All scans were obtained on a Biograph mCT 40 PET/CT scanner (Siemens). For both tracers, an unenhanced CT scan was obtained, followed by PET scans from thighs to vertex. CT parameters were adjusted for patient weight (120 keV, 40-150 mAs), with a section width of 5 mm and a pitch of 0.8. Vertex to mid-thigh PET imaging was performed in 3-dimensional mode at 3 min per bed position. CT data were used for attenuation correction. Images were reconstructed with an ordered-subset expectation-maximization iterative reconstruction algorithm (4 iterations, 8 subsets). A gaussian filter of 5.0 mm in full width at half maximum was applied.

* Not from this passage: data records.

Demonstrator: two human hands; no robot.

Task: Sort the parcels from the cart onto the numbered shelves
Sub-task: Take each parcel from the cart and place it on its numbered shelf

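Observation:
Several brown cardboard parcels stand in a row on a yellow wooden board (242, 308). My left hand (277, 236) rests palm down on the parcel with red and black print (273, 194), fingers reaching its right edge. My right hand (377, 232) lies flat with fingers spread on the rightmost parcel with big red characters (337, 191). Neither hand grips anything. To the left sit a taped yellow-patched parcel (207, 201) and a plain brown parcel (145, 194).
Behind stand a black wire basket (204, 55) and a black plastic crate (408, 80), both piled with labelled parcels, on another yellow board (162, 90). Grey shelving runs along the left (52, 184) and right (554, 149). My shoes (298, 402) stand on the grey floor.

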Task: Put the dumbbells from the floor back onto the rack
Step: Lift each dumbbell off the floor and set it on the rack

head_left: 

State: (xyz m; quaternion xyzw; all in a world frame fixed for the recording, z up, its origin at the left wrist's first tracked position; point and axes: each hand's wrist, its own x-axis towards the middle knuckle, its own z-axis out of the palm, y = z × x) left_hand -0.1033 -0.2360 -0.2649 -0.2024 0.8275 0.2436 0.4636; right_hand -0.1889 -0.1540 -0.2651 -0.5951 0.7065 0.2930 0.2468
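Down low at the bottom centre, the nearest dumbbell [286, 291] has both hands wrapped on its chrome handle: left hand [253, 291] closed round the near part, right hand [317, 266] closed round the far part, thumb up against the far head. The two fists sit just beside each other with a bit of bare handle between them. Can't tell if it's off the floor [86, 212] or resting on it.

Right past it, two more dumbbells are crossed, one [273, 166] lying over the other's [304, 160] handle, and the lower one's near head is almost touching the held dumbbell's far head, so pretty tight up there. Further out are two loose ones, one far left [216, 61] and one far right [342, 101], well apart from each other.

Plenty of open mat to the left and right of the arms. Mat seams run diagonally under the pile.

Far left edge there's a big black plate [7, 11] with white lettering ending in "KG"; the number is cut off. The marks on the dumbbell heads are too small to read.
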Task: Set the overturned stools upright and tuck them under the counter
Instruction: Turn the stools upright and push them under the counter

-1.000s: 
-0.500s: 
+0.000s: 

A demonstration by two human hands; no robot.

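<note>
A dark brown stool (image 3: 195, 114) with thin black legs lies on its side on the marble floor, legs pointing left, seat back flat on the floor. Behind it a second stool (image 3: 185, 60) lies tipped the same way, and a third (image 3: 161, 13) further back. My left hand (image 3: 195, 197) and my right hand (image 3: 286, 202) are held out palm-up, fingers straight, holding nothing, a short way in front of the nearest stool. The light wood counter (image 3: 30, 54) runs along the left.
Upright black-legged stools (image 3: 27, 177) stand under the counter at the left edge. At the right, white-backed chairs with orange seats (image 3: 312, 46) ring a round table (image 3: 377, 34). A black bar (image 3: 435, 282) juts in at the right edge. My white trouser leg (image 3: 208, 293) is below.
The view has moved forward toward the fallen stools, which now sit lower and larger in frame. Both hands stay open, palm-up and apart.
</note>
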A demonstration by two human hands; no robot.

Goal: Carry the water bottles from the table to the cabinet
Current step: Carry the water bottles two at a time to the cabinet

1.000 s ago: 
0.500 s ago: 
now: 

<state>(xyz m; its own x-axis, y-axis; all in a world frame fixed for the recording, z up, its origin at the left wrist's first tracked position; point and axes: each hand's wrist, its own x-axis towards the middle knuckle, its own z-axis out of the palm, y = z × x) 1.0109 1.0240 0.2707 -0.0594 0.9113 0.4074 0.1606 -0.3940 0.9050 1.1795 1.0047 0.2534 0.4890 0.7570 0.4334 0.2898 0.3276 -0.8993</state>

Giesel F.L., Will L., Lawal I., Lengana T., Kratochwil C., Vorster M., Neels O., Reyneke F., Haberkon U., Kopka K, & Sathekge M. (2018). Intraindividual Comparison of ¹⁸F-PSMA-1007 and ¹⁸F-DCFPyL PET/CT in the Prospective Evaluation of Patients with Newly Diagnosed Prostate Carcinoma: A Pilot Study. Journal of nuclear medicine : official publication, Society of Nuclear Medicine, 59(7).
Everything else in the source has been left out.